On Thursday, February 5, 1981, just before midnight, one hundred and fifty Metro Toronto police officers raided four Gay bathhouses: the Richmond Street Health Emporium, the Club Baths, the Barracks, and the Romans II Health and Recreation Spa. The raids themselves were not unique for that time. However, this series of raids in particular was different in the scale of the assault. It was the largest mass arrest since the War Measure’s Act was invoked during the 1970 October Crisis when French Canadian separatists kidnapped two government officials.
Two hundred and eighty-six men were charged as found-ins (patrons) and twenty-seven as keepers (procurators) of a common bawdyhouse (house of prostitution). Although bathhouse raids had been conducted since the 1970s and would continue in Canada for years to come, the level of police violence deployed during the raids was unprecedented. Walls of the clubs were smashed, glass shattered, and men in the baths were ordered to link up outside in the snow wearing nothing but towels. Found-ins were called “queers,” “fags,” and “cocksuckers” by police. While rounding up men in the showers, one officer reportedly said, “Too bad these showers aren’t hooked up to gas.” Such language evoking the image of gas chambers disguised as showers in German concentration camps during World War II led members of the Gay community to compare police behavior to that of Nazi Stormtroopers.
Homophobia in the Media
The police used bawdyhouse laws to enter the spaces where Gay men congregated. But in order to justify the use of such laws publicly, the news media presented an image of bathhouses as dangerously indecent. One article in The Globe and Mail newspaper portrays the bathhouse as a mysterious, almost cult-like institution: “Inhabited only by men, it is a world of dim lights and mirrors, catering to a belief that the body is a temple.” Other media focused on descriptions of the Barracks, a bathhouse that catered to clientele with an interest in sadomasochism and other fetishes. The Toronto Star describes the Barracks in an article, “Chains, Cuffs at Barracks, Police Say”:
Police photographs showing chains, handcuffs, leg irons, straps and metal studded leatherware in dimly lit rooms in the homosexual Barracks club, have been entered as exhibits … the Barracks involved urination and defecation … “chains, whips and paddles were used in various sexual acts.”
By focusing on the imagery of sadomasochism — violence, whips and chains — police constructed homosexual sexplay as pathological, which served the function of justifying the use of violence against a deviant population.
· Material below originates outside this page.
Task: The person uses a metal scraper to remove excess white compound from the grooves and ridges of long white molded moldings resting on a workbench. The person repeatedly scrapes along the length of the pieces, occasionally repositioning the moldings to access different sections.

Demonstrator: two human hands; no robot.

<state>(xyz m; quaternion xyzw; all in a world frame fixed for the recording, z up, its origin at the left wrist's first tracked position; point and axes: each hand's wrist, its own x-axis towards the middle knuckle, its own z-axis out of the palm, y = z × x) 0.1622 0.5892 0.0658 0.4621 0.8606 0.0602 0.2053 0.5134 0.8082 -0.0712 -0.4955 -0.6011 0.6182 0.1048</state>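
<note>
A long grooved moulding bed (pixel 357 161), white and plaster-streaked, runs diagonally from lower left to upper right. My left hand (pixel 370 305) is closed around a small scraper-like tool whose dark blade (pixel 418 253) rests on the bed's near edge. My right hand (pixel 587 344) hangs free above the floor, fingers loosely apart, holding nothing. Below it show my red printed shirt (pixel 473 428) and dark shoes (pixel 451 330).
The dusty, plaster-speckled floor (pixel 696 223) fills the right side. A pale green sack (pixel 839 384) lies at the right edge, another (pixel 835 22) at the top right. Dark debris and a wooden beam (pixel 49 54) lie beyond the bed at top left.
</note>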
Moreover, by constructing homoerotic sexuality as criminal, perverse, and socially harmful, the police believed they could target the baths without meeting any resistance.
The night following the raids, over 3,000 people flooded one of the main downtown intersections in Toronto. Gay activists, feminists, and minority rights groups rallied against the oppression of Gay men, and marched to the police station where the arrested men had been taken. As protestors marched, they chanted, rolled over police cars, and kicked in headlights. While members of the Gay community may have formed community bonds in private spaces such as bathhouses and bars, this large-scale mobilization was public and fostered LGBTQ solidarity in an unprecedented fashion.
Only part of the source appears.